Koridor boyunca düz bir şekilde yürürken karşıma Şahin'in odası çıktı. İçini hiç görmemiştim ve aşırı merak ediyordum. Gizlice birisinin odasına girmek çok ayıptı ama bu oda Şahin'in odası olunca tüm ayıpları kenara itip içeriye bakma içgüdüsüyle doluyordum.

Kapının dışından kulağımı dayayarak içeriyi dinlediğimde hiç ses yoktu. Bundan cesaret alarak yavaşça kapıyı araladım ve içeriye baktım. Boştu.

Şahin olsa faka basmıştım zaten!

Görüş açıma büyük bir yatak girdi.
Yatağın nevresimleri beyaz yorganı siyahtı. Ayrıca yatağın kendisi de siyah renkti.
Siyah beyaz renkteki yatak aşırı genişti ve o kadar rahat görünüyordu ki anlık olarak uzanmak istemiştim. Bizimkiler de büyüktü ama bu kadar değil.

Duvarlar açık gri ve beyaz renkten oluşuyordu. Bizim odalar düz beyaz renkti. Şahin'in odası bizden kat kat farklıydı kısacası. Tabi canım o patrondu ne de olsa....

Banyo olduğunu düşündüğüm yere gidip kapıyı dinledim. Ses gelmiyordu. Rahatlamıştım, bu durumda Şahin'e yakalanırsam çok kötü şeyler olabilirdi. Baya kötü şeyler...

Oda da ne anlama geldiğini bilmediğim garip tablolar vardı. Şahin tabloları gerçekten seviyor olmalıydı evin nerdeyse her yerinde buna benzer tablolar vardı.

Büyük cam direkt olarak ön bahçeyi gösteriyordu. Oda da kahverengi renkte boydan boya giysi ve aksesuar dolabı vardı.

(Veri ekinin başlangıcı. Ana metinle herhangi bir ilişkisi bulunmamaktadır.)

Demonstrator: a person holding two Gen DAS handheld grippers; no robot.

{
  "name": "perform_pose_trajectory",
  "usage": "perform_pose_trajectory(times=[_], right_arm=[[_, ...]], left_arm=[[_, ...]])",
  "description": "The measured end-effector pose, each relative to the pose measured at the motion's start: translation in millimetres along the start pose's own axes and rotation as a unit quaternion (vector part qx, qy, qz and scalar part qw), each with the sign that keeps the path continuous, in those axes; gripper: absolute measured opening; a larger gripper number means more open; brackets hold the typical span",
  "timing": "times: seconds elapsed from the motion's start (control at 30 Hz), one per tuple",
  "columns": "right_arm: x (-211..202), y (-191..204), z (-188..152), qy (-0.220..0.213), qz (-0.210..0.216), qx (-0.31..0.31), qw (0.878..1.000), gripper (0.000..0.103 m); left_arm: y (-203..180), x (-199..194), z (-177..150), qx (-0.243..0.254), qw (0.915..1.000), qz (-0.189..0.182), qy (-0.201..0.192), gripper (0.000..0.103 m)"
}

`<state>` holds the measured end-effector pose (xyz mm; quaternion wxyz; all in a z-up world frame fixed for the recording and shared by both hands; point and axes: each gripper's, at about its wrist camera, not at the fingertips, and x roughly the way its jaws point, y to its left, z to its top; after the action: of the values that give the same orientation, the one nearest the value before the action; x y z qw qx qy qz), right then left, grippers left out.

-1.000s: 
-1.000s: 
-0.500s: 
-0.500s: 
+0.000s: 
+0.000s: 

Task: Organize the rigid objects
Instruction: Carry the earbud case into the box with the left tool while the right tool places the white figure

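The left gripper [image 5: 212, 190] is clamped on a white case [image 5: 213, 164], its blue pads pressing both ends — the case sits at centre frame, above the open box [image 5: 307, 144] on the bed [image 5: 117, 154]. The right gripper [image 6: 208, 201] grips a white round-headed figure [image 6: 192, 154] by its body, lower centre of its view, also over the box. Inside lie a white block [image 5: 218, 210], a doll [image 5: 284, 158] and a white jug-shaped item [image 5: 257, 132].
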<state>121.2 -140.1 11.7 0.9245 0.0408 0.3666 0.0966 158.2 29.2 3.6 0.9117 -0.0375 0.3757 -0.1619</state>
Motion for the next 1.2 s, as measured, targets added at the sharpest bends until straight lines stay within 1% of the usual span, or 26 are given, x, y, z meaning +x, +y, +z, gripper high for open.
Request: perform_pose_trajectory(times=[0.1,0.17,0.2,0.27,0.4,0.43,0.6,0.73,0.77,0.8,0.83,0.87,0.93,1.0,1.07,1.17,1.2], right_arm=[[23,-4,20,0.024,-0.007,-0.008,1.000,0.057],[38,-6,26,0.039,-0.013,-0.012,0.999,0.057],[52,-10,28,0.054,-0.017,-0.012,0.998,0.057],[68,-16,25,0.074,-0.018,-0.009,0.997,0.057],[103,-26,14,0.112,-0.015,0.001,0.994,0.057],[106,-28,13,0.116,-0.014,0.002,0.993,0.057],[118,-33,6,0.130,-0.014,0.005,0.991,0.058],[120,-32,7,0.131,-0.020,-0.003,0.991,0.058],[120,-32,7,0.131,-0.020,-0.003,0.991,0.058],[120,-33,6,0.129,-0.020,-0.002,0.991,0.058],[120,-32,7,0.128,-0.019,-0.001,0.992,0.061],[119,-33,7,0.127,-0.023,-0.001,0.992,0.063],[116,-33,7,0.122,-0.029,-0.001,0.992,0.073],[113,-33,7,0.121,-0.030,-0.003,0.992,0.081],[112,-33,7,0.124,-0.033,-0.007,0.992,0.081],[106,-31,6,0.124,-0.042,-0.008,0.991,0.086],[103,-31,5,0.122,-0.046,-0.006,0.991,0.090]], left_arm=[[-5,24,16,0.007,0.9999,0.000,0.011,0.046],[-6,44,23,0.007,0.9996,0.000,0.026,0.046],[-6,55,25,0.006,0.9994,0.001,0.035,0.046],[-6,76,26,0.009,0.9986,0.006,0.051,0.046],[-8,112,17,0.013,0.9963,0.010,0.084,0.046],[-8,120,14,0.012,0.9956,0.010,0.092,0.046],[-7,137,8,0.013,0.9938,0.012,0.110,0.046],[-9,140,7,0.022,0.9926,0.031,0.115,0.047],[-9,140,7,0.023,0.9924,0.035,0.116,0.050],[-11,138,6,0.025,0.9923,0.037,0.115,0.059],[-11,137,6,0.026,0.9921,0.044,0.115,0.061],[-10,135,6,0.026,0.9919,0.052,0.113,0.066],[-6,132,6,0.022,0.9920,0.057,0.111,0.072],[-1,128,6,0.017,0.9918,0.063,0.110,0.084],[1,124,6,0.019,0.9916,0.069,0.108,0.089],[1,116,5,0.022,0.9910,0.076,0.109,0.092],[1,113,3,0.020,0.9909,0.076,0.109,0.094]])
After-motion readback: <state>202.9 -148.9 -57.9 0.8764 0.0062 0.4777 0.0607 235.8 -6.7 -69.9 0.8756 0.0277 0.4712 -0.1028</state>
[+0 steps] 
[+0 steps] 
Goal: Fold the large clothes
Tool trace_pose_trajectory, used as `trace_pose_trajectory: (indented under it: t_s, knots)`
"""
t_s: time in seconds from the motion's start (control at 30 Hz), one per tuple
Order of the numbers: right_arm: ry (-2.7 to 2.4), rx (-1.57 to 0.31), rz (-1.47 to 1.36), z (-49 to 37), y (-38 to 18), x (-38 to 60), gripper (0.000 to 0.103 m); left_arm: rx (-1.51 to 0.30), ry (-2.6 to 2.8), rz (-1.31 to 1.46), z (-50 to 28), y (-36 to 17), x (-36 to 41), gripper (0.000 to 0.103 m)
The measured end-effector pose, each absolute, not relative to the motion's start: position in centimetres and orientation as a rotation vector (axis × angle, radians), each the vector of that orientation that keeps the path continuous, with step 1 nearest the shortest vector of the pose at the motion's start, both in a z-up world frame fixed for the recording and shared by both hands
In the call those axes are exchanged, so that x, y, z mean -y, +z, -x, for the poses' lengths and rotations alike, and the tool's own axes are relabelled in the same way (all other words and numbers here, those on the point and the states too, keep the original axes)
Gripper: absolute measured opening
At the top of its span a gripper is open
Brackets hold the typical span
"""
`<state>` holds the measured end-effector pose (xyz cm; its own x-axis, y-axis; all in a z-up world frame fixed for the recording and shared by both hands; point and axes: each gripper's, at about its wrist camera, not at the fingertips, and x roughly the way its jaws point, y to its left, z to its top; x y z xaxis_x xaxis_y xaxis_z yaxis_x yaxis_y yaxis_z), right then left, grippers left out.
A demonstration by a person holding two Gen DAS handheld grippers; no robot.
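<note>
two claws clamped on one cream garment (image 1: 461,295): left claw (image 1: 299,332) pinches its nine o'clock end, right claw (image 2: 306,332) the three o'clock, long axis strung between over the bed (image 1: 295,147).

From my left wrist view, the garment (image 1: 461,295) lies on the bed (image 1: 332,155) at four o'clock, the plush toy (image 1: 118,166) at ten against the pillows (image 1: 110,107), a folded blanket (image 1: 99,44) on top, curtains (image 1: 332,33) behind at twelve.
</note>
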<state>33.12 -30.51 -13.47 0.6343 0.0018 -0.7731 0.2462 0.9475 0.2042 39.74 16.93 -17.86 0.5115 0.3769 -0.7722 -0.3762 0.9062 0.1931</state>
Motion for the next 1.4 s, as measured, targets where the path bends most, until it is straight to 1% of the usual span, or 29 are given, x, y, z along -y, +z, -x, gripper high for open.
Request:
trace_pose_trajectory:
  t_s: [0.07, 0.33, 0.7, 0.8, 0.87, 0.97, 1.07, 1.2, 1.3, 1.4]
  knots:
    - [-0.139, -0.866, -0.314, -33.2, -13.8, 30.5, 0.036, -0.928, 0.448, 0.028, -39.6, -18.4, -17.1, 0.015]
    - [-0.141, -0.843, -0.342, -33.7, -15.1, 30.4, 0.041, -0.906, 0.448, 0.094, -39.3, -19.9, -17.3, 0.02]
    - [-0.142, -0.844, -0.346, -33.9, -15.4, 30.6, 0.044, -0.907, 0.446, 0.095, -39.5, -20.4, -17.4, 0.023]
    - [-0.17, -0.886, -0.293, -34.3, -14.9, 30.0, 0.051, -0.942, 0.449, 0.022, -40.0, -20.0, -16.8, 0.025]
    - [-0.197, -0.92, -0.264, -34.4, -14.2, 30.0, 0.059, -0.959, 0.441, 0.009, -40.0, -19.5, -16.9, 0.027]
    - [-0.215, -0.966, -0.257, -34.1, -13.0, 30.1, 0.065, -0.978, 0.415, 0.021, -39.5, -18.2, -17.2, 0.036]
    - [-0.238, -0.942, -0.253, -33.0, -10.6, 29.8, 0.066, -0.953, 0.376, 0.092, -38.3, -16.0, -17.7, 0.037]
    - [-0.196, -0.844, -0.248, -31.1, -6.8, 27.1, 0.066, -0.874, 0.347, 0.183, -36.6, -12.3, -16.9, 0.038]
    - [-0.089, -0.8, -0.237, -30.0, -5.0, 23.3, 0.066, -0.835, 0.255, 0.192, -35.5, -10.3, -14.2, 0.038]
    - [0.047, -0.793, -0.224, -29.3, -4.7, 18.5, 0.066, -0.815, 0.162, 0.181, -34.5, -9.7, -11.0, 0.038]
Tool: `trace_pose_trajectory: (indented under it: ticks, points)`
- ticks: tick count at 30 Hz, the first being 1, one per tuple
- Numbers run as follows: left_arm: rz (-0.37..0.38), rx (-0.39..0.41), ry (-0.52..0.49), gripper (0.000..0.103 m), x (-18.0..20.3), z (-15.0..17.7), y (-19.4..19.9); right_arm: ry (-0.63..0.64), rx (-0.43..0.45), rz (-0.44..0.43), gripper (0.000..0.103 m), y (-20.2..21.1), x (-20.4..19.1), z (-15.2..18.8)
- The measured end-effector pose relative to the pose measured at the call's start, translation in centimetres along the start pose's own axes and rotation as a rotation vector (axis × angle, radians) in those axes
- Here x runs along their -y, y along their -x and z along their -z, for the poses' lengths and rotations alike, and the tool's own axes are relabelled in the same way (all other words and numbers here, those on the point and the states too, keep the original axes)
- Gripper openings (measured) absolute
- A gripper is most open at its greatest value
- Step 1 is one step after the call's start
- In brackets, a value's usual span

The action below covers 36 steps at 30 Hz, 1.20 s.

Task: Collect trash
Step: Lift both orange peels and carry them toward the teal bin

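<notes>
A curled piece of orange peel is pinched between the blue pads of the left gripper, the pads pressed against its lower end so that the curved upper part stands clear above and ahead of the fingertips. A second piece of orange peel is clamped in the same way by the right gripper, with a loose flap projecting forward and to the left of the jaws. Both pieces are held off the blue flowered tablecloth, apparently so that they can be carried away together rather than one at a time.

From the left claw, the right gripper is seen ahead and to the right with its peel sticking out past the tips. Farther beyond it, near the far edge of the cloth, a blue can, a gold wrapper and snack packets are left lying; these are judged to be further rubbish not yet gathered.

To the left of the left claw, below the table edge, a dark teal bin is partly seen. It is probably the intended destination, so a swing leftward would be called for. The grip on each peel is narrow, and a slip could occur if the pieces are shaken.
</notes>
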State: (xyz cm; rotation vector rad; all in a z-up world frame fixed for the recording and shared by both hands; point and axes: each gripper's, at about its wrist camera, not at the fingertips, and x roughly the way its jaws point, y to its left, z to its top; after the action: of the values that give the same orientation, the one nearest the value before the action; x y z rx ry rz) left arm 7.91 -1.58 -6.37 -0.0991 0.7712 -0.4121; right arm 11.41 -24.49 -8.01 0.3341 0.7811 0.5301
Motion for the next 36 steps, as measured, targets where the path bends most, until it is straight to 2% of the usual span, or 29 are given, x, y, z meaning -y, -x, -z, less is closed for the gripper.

Bakışlarımı tekrar tablolara çevirdim. Kapıya arkam dönük bir şekilde ellerimi belime koyup tabloları incelemeye devam ederken arka taraflarımda birinin varlığını hissedince korkarak yavaşça arkama döndüm. Gözlerim Şahin'in keskin bakışlarıyla kesişince ne kadar küfür varsa içimden kendime saydırdım.

Odaya gelme ihtimalini niye düşünmemişti ki bu aptal kafam!

Kapının pervazına yaslanmış ellerini cebine sokmuş bir şekilde duruyordu.
" Ne arıyorsun benim odamda Batı?" İsmimi özellikle vurgulayarak sorduğu soruya cevabım sadece sertçe yutkunmak oldu.

Etrafa bakınırken söyleyecek mantıklı bir şey düşündüm.
" Ben odaları karıştırdım..." dedim aklıma gelen ilk yalanı söyleyerek. Elimi şıklattım.
" Evet tabi ya malzemelerin olduğu oda sandım, temizlik yapmayı düşünüyorum da bugün..."

Allah'tan malzeme odası bu kattaydı. Yalanımın bir gerçekliği olmuş oluyordu. İnandırıcı!

" Odaları karıştırdın? " Yaslandığı yerden bir iki adım atıp tamamen odaya girdi.
" Diğer tüm odaların kapısı beyaz, sadece benim odamın kapısı siyah. Ve sen odaları karıştırdın öyle mi? "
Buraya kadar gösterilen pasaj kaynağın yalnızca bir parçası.